EXERCISE> Two lines in the listing below mark the span: one contains "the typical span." and one contains "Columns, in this". Reproduce both of them and everything between, exactly.

▼▼▼

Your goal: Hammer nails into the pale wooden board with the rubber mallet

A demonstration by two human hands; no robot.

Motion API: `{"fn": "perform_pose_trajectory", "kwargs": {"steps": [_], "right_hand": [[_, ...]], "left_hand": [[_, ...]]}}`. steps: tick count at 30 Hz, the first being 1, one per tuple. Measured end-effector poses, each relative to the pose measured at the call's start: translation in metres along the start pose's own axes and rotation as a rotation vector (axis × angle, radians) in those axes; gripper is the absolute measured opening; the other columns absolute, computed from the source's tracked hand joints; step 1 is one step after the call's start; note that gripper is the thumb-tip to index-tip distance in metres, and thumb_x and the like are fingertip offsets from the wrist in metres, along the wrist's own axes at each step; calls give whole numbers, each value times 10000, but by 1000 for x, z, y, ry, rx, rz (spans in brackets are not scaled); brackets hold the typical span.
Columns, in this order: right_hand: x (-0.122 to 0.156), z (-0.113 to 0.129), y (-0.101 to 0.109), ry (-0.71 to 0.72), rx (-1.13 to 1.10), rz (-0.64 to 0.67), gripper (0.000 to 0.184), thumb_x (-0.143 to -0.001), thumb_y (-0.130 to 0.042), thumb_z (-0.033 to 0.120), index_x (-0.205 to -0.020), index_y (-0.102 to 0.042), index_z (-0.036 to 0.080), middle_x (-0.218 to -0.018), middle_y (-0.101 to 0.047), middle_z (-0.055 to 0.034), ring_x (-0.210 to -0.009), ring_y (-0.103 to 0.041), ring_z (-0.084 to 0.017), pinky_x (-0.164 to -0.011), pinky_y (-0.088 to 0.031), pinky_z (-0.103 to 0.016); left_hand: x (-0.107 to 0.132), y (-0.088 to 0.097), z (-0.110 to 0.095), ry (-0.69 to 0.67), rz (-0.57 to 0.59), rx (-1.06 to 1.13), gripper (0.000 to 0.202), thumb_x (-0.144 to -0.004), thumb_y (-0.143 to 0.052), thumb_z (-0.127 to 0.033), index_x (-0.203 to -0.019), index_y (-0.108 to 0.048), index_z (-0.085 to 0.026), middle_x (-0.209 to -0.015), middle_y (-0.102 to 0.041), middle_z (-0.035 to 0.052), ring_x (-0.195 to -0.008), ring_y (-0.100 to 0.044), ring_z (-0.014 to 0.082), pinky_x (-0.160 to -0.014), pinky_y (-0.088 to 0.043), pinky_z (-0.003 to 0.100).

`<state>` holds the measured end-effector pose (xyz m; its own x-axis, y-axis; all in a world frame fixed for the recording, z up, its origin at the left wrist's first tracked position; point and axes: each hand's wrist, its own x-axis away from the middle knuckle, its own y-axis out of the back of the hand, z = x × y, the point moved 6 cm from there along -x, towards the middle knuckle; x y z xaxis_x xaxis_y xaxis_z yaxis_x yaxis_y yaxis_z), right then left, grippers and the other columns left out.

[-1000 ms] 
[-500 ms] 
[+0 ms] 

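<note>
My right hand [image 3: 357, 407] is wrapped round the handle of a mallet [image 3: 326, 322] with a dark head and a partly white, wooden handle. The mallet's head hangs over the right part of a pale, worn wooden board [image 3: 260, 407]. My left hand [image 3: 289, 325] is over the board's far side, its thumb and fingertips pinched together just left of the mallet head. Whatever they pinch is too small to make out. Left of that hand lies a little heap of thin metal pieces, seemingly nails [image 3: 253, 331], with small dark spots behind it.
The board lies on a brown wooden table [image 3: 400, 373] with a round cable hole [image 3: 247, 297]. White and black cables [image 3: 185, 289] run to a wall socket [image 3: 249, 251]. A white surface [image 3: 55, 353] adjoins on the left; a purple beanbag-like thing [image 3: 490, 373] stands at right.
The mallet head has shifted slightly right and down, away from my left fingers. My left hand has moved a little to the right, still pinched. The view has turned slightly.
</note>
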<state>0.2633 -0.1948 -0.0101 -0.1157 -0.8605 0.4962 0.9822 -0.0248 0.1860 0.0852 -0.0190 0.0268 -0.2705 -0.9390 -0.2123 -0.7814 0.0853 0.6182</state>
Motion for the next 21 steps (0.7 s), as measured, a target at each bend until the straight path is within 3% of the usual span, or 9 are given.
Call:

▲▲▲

ANSWER FOR THE TASK>
Motion API: `{"fn": "perform_pose_trajectory", "kwargs": {"steps": [_], "right_hand": [[_, ...]], "left_hand": [[_, ...]]}}`. steps: tick count at 30 Hz, the first being 1, one per tuple. Measured end-effector poses, each relative to the pose measured at the call's start: translation in metres along the start pose's own axes and rotation as a rotation vector (axis × angle, radians) in those axes; gripper is the absolute measured opening; the other columns absolute, computed from the source's tracked hand joints; step 1 is one step after the call's start; note that gripper is the thumb-tip to index-tip distance in metres, and thumb_x and the like are fingertip offsets from the wrist in metres, along the wrist's own axes at each step; calls give whole numbers, each value times 10000, but by 1000 for x, z, y, ry, rx, rz (spans in brackets are not scaled); brackets hold the typical span.
Columns, in this order: right_hand: x (-0.122 to 0.156), z (-0.113 to 0.129), y (-0.101 to 0.109), ry (-0.71 to 0.72), rx (-1.13 to 1.10), rz (-0.64 to 0.67), gripper (0.000 to 0.184), thumb_x (-0.143 to -0.001), thumb_y (-0.130 to 0.042), thumb_z (-0.033 to 0.120), index_x (-0.205 to -0.020), index_y (-0.102 to 0.042), index_z (-0.036 to 0.080), middle_x (-0.218 to -0.018), middle_y (-0.101 to 0.047), middle_z (-0.055 to 0.034), ring_x (-0.210 to -0.009), ring_y (-0.103 to 0.041), ring_z (-0.084 to 0.017), pinky_x (-0.164 to -0.011), pinky_y (-0.088 to 0.031), pinky_z (-0.103 to 0.016); left_hand: x (-0.107 to 0.132), y (-0.088 to 0.097), z (-0.110 to 0.095), ry (-0.69 to 0.67), rz (-0.57 to 0.59), rx (-1.06 to 1.13), gripper (0.000 to 0.202), thumb_x (-0.144 to -0.004), thumb_y (-0.143 to 0.052), thumb_z (-0.127 to 0.033), index_x (-0.203 to -0.019), index_y (-0.108 to 0.048), index_z (-0.085 to 0.026), middle_x (-0.209 to -0.015), middle_y (-0.102 to 0.041), middle_z (-0.035 to 0.052), ring_x (-0.195 to -0.008), ring_y (-0.100 to 0.044), ring_z (-0.014 to 0.082), pinky_x (-0.160 to -0.014), pinky_y (-0.088 to 0.043), pinky_z (-0.003 to 0.100).

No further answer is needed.